Required work ->
Transcribe exactly the first line of the listing below and each line that follows it, ending with the line that contains "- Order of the", and omit the remainder.

···

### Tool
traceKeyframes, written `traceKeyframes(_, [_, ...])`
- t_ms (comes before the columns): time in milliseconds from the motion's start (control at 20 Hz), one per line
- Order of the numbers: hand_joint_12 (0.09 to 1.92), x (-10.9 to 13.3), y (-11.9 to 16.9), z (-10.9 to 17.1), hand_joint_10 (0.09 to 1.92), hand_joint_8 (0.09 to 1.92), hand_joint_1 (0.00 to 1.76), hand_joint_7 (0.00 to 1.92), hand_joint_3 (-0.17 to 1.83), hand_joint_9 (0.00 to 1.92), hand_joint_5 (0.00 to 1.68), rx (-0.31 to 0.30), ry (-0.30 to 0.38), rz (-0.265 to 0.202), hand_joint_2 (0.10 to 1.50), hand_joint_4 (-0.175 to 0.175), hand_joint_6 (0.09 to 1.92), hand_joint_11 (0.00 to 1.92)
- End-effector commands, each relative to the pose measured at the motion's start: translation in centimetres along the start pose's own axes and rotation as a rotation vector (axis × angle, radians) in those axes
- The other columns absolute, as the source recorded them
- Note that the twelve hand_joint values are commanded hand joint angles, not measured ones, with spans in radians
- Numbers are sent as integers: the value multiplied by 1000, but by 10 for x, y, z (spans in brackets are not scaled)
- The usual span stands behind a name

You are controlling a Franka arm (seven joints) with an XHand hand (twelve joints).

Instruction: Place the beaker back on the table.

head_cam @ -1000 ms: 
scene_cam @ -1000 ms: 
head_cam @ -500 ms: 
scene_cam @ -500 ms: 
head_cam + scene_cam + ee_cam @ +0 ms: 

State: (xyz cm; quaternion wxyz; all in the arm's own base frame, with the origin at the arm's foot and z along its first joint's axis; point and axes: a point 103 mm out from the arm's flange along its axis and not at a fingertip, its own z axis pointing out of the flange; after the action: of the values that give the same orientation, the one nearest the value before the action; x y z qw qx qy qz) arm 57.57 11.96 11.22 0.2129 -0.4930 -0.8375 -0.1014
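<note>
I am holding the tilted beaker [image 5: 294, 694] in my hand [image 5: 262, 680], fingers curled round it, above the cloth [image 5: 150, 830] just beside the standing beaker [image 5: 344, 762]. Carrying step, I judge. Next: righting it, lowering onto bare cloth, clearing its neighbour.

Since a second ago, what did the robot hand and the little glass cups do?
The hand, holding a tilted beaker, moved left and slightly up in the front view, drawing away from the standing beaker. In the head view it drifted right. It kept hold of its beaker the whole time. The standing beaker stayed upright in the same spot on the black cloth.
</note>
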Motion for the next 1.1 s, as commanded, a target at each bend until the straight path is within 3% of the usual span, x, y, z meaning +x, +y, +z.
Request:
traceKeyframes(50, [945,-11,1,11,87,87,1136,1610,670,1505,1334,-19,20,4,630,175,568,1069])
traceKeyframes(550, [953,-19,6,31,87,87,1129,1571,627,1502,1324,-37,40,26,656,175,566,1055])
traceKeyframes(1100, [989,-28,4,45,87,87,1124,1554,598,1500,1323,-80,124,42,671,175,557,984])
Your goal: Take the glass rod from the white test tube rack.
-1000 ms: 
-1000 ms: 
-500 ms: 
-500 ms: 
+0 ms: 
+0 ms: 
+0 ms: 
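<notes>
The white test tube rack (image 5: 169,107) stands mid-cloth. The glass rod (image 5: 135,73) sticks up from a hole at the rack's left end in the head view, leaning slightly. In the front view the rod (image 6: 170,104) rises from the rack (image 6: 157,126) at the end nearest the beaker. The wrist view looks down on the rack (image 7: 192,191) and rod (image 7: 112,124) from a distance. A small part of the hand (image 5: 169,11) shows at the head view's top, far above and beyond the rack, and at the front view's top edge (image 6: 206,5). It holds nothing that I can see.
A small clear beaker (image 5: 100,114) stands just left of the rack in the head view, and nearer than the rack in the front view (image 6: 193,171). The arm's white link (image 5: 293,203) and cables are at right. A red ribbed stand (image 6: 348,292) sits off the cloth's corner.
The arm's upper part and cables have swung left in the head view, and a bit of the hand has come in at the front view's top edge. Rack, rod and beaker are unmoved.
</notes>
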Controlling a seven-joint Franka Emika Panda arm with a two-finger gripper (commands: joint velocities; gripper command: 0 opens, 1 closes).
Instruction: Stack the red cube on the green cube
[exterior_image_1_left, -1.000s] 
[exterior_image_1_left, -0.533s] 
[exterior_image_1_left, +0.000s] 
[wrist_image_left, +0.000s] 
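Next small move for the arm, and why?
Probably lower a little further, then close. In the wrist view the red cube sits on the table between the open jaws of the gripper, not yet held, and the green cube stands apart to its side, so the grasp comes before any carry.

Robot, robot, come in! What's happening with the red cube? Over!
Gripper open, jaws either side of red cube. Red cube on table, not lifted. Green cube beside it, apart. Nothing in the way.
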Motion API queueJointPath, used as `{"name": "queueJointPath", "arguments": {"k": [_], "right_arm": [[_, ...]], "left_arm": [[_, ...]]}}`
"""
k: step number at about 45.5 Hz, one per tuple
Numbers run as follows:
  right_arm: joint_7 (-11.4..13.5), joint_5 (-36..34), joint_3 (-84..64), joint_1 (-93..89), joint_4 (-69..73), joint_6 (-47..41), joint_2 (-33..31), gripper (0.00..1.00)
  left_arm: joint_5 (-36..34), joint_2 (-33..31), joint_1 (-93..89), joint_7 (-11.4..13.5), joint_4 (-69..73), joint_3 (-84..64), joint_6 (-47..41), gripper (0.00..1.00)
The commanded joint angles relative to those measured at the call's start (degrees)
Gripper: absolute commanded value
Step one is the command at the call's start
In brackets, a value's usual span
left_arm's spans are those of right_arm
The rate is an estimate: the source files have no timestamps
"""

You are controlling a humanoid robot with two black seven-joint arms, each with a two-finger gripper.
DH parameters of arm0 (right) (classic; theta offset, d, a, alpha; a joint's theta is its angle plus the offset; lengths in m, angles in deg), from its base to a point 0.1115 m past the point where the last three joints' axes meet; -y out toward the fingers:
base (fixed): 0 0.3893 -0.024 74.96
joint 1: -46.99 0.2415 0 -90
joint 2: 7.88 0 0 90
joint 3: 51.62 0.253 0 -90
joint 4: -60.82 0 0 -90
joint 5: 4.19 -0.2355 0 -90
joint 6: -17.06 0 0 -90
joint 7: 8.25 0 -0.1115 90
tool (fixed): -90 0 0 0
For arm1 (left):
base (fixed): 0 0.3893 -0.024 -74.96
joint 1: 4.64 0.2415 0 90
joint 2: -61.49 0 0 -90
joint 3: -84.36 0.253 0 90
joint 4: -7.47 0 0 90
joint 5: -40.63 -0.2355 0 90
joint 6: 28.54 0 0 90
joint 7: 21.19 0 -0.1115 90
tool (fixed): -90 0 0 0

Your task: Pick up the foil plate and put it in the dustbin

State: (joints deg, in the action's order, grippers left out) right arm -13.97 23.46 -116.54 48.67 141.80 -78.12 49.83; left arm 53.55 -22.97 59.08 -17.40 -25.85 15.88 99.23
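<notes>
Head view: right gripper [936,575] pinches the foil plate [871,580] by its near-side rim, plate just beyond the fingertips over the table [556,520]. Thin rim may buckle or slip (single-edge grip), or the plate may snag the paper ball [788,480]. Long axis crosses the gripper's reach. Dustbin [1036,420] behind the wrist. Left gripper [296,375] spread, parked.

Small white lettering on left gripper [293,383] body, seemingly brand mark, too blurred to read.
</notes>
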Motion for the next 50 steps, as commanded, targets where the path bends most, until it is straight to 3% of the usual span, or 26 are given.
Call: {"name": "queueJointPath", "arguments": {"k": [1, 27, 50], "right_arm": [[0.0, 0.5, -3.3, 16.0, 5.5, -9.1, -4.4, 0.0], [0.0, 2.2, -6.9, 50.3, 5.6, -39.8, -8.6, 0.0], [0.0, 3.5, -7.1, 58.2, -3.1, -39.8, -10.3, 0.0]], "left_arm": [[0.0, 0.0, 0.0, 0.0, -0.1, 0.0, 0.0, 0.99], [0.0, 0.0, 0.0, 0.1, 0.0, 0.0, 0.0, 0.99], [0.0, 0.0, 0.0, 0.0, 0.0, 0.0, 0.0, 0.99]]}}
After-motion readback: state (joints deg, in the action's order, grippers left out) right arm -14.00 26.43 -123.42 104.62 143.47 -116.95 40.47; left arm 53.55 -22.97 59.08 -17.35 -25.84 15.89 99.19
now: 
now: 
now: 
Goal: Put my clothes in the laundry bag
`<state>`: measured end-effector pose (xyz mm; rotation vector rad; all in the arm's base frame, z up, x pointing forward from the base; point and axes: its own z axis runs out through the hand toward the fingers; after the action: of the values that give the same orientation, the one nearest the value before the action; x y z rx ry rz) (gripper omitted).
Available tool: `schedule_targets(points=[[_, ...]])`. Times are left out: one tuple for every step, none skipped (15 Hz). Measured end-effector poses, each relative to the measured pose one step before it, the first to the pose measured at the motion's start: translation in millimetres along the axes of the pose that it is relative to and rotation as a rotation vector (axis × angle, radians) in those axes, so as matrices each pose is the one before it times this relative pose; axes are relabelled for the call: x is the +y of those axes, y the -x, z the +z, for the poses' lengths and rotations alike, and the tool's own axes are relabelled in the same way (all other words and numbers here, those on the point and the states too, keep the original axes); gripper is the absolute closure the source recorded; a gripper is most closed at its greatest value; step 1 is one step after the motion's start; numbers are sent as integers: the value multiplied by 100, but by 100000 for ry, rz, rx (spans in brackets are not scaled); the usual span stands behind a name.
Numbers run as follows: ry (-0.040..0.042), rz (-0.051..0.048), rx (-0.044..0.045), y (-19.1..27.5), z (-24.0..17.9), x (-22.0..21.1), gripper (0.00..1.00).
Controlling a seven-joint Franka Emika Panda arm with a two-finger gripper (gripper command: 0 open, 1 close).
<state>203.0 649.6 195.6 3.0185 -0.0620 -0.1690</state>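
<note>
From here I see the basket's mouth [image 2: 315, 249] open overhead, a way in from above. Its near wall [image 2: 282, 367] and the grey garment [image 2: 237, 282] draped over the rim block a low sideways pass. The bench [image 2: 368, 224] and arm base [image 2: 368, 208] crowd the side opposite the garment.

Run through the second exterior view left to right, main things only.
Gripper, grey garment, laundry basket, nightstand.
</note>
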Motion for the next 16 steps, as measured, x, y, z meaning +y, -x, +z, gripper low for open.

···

Exercise answer ->
### Tool
traceKeyframes, written `traceKeyframes(_, [_, ...])`
- t_ms (comes before the columns): time in milliseconds from the motion's start (control at 20 Hz), one per line
- Order of the numbers: hand_joint_12 (0.09 to 1.92), x (-10.9 to 13.3), y (-11.9 to 16.9), z (-10.9 to 17.1), hand_joint_10 (0.09 to 1.92), hand_joint_8 (0.09 to 1.92), hand_joint_1 (0.00 to 1.76), hand_joint_7 (0.00 to 1.92), hand_joint_3 (-0.17 to 1.83), hand_joint_9 (0.00 to 1.92), hand_joint_5 (0.00 to 1.68), rx (-0.31 to 0.30), ry (-0.30 to 0.38), rz (-0.265 to 0.202), hand_joint_2 (0.10 to 1.50), hand_joint_4 (-0.175 to 0.175), hand_joint_6 (0.09 to 1.92), hand_joint_11 (0.00 to 1.92)

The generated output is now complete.